In addition, ISDA states that Hurricane Sandy has hampered the ability of SDs, MSPs, and their counterparties to complete the documentation process necessary to comply with the Commission's regulations within the original compliance periods. ISDA states that Hurricane Sandy shut down institutions and vendors, depleted staff and severely damaged development efforts in a number of compliance areas—producing a knock-on effect across institutional (and vendor) compliance efforts (including delays at Markit—the provider of protocol automation mechanisms). Further, specifically with respect to the January 1, 2013 compliance date for subpart H of part 23 of the Commission's regulations, ISDA has represented that compliance obstacles are compounded by industry code freezes, which are typically put into effect near the calendar year-end to ensure a stable IT environment for the closing of books and records. The freezes limit the ability of firms to make adjustments to IT infrastructure related to the delivery of required disclosure and the re-onboarding of counterparties in accordance with the counterparty characteristics provided in response to the first Dodd-Frank protocol.

Absent completion of the protocol process by a counterparty, or completion of bilateral amendments to trading documentation with the equivalent effect, an SD or MSP that continues to enter into swaps with such counterparty would be in violation of multiple Commission regulations contained in part 23. In order to avoid such violations of Commission regulations, ISDA has represented that many SDs and MSPs will stop entering into swaps with counterparties that have not completed the protocol process by December 31, 2012, which could result in a sudden and dramatic drop in the number of participants in the swap markets. ISDA states that the resulting decrease in liquidity would damage all market participants as well as the broader economy.

ISDA has further represented that market participants are working diligently toward publishing a second Dodd-Frank protocol covering other Commission rules requiring documentation supplements, including §§ 23.502 and 23.504, but require additional time to complete the review process and implement the protocol.
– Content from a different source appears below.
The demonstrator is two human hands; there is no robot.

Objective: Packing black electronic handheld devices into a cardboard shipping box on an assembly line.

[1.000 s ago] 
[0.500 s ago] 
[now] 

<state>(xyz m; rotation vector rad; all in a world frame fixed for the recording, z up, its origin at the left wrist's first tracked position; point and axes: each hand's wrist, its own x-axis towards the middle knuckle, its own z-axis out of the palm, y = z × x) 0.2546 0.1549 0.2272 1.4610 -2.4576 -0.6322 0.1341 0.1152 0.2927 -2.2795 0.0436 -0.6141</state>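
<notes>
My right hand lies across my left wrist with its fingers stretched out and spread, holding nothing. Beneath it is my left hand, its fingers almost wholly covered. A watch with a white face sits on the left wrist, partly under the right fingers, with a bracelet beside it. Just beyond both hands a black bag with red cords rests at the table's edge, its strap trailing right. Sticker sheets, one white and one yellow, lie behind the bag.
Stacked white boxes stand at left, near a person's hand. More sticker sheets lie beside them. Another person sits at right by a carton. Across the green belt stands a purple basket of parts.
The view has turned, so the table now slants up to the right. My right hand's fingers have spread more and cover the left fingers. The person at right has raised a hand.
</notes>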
ISDA states that the pace of implementation of its second Dodd-Frank protocol has been adversely affected by the difficulty of reaching agreement on the valuation methodologies required by § 23.504(b)(4),[36] the developmental challenges to reaching the agreement on reconciliation processes required by § 23.502(a)(1), the consumption of legal and operational resources by the implementation of the first Dodd-Frank protocol, and the effects of Hurricane Sandy discussed above. Accordingly, ISDA has represented that an extension of the compliance dates for §§ 23.502 and 23.504 would allow for a smooth and orderly progression to compliance with such rules and avoid unnecessary market disruption.
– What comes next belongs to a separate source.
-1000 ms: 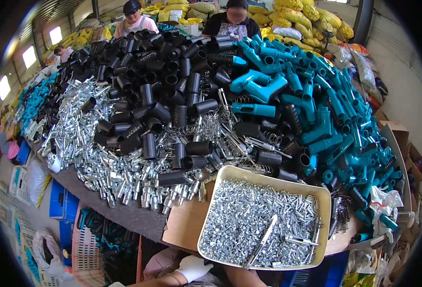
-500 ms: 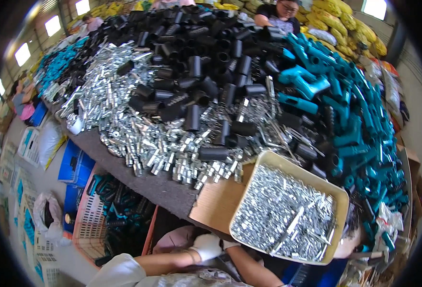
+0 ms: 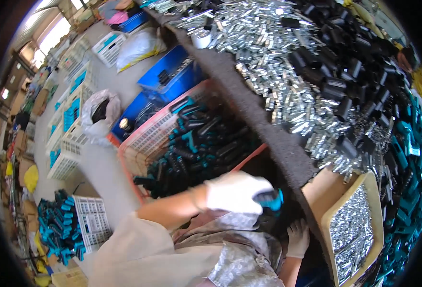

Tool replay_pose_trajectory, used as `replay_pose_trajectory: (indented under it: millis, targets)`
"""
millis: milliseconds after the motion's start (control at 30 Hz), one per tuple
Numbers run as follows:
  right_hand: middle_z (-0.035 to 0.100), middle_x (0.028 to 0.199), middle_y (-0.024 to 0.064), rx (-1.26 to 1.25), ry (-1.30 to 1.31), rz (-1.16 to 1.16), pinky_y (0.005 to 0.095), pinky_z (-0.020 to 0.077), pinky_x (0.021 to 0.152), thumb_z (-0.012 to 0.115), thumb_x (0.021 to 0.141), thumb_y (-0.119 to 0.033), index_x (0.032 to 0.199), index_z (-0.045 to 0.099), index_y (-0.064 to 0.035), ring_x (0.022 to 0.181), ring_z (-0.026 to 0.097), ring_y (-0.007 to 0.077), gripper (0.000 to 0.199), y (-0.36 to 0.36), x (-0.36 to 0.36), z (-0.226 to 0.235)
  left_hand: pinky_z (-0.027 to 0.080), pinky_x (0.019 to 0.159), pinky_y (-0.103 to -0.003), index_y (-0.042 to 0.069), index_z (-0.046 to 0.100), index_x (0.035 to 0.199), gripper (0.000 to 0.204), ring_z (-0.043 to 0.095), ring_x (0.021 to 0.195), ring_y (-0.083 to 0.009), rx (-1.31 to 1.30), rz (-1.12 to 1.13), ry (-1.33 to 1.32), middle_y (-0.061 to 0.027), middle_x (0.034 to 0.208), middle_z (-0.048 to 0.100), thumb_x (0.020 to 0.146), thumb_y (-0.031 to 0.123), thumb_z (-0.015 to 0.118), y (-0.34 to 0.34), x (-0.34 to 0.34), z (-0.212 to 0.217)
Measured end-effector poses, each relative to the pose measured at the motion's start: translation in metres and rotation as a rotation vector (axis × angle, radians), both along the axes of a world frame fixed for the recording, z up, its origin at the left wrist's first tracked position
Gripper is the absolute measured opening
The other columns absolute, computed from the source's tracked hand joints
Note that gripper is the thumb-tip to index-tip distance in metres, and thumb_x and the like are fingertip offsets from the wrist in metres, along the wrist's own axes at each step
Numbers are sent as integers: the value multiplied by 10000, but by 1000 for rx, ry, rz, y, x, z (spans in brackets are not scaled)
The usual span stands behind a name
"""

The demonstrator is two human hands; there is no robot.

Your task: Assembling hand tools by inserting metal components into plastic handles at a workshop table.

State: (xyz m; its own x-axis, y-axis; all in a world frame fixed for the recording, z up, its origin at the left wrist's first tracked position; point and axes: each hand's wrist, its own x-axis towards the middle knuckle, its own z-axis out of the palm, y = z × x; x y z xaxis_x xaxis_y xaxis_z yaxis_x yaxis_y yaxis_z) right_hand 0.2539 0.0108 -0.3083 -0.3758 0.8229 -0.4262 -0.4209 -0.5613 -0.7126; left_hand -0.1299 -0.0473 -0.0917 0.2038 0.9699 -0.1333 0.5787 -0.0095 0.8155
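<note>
My left hand [image 3: 234, 192], in a white glove, is closed round a black and teal tool-like part [image 3: 274, 200]. The hand is slightly smeared by motion, and the glove covers much of the part. It is over my lap, at the near edge of a red-rimmed crate [image 3: 141, 136]. Similar black and teal parts [image 3: 199, 138] are heaped in that crate. Lower right, below the table edge, my gloved right hand [image 3: 297, 239] has its fingers apart, and I see nothing in it.
The table edge [image 3: 249, 103] runs diagonally, with silver metal pieces [image 3: 273, 52] and black sleeves [image 3: 337, 88] piled behind it. A beige tray [image 3: 379, 225] of small metal pieces sits at the near right. Blue bins [image 3: 161, 76] and white crates [image 3: 92, 217] stand on the floor at left.
The view has swung left toward the crates. My hands, close together before, are now apart. My left hand has come up with a black and teal part in view.
</note>
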Motion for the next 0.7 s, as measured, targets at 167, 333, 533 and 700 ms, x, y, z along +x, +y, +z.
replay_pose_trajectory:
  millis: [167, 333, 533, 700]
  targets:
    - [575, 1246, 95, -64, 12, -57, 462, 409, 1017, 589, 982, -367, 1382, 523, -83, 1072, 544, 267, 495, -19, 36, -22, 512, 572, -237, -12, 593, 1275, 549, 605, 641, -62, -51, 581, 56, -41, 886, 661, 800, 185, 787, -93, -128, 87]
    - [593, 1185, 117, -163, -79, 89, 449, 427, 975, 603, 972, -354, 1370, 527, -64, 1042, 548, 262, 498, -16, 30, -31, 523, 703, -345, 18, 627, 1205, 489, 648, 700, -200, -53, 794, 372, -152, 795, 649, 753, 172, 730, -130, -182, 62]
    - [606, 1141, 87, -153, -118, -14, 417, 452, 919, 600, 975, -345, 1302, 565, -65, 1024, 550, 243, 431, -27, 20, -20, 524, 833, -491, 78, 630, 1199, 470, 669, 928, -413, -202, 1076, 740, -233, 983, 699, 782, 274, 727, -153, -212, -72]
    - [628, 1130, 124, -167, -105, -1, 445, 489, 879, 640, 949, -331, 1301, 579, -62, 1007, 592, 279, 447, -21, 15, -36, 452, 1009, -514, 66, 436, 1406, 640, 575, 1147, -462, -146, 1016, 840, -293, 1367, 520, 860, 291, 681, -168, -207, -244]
For reasons described above, the Commission has decided to defer the compliance dates for §§ 23.201(b)(3)(ii), 23.402; 23.410(c); 23.430; 23.431(a)-(c); 23.432; 23.434(a)(2), (b), and (c); 23.440; 23.450; and 23.505 of subpart F, subpart H, and subpart I of part 23 until May 1, 2013. In addition, the Commission has decided to defer the compliance dates for § 23.502 (Portfolio Reconciliation) and § 23.504 (Swap Trading Relationship Documentation) [37] of subpart I of part 23 until July 1, 2013.[38] Compliance dates for all other provisions of subpart F, subpart H, and subpart I of part 23 remain unchanged. All market participants are subject to the new compliance dates regardless of whether they participate in any protocol sponsored by ISDA.

III. Related Matters

A. Administrative Law Matters and Request for Comments

The Administrative Procedure Act [39] (“APA”) generally requires an agency to publish a notice of a proposed rulemaking in the Federal Register.[40] This requirement does not apply, however, when the agency “for good cause finds * * * that notice and public procedure are impracticable, unnecessary, or contrary to the public interest.” [41] Moreover, while the APA requires generally that an agency publish an adopted rule in the Federal Register 30 days before it becomes effective, this requirement does not apply if the agency finds good cause to make the rule effective sooner.[42]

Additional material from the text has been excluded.